Aim of the exercise: Nothing outside the range below should be printed. Output exactly the lines from the line with "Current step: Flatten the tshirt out" to the line with "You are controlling", both included.

Material provided:
----------

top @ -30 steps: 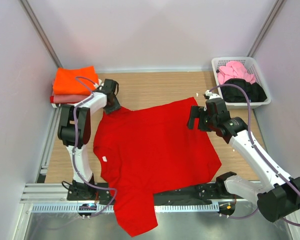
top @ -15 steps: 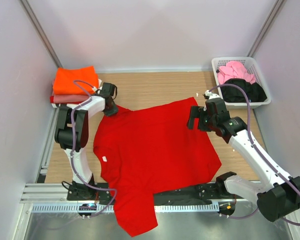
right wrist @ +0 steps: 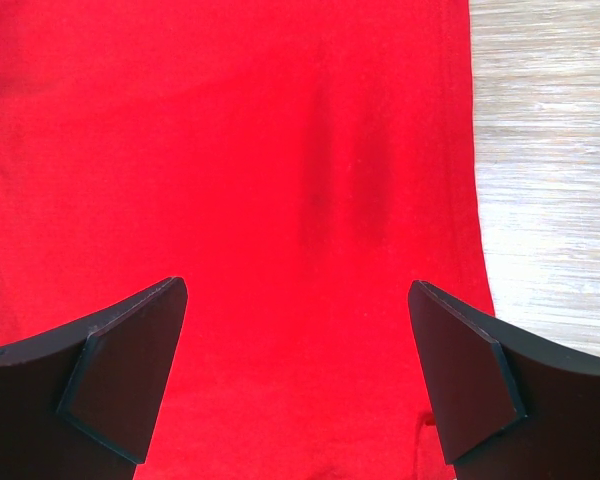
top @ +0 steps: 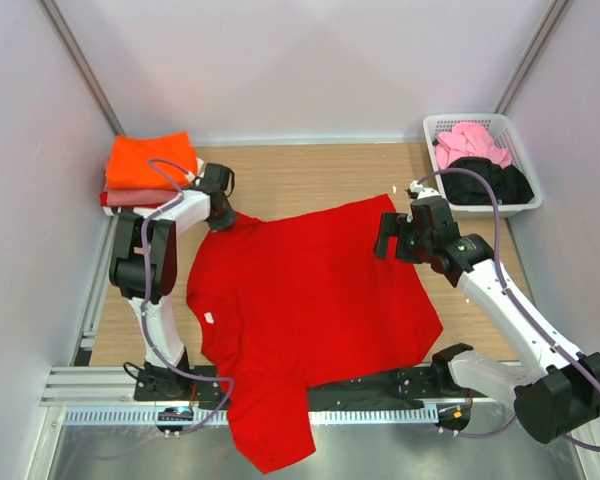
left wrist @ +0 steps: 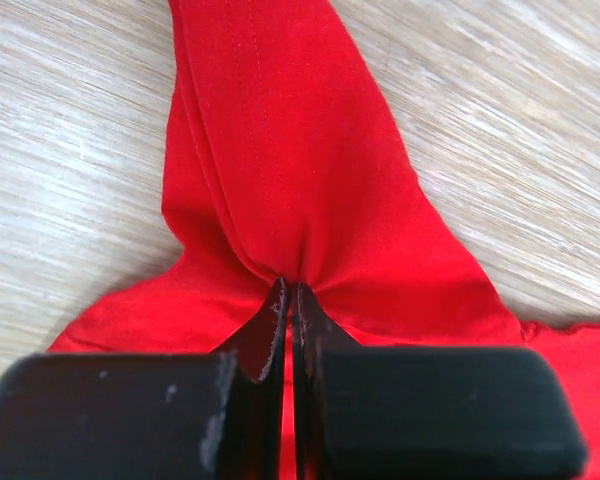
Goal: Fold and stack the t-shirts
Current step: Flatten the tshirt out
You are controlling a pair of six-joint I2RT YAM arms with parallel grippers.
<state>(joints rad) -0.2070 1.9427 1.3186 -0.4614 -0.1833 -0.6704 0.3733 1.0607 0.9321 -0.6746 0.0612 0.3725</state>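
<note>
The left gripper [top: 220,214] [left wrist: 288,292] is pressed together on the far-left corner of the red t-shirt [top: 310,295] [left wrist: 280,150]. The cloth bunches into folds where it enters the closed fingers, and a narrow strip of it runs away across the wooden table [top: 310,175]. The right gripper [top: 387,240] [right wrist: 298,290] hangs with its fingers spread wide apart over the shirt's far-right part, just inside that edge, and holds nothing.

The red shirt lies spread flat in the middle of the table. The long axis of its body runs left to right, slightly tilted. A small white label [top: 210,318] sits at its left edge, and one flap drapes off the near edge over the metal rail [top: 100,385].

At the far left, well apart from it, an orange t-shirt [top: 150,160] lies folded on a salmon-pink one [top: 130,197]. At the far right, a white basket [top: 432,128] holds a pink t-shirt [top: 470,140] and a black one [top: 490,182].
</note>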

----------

Response for this exercise:
Current step: Flatten the tshirt out
You are controlling a pair of six-joint I2RT YAM arms with parallel grippers.

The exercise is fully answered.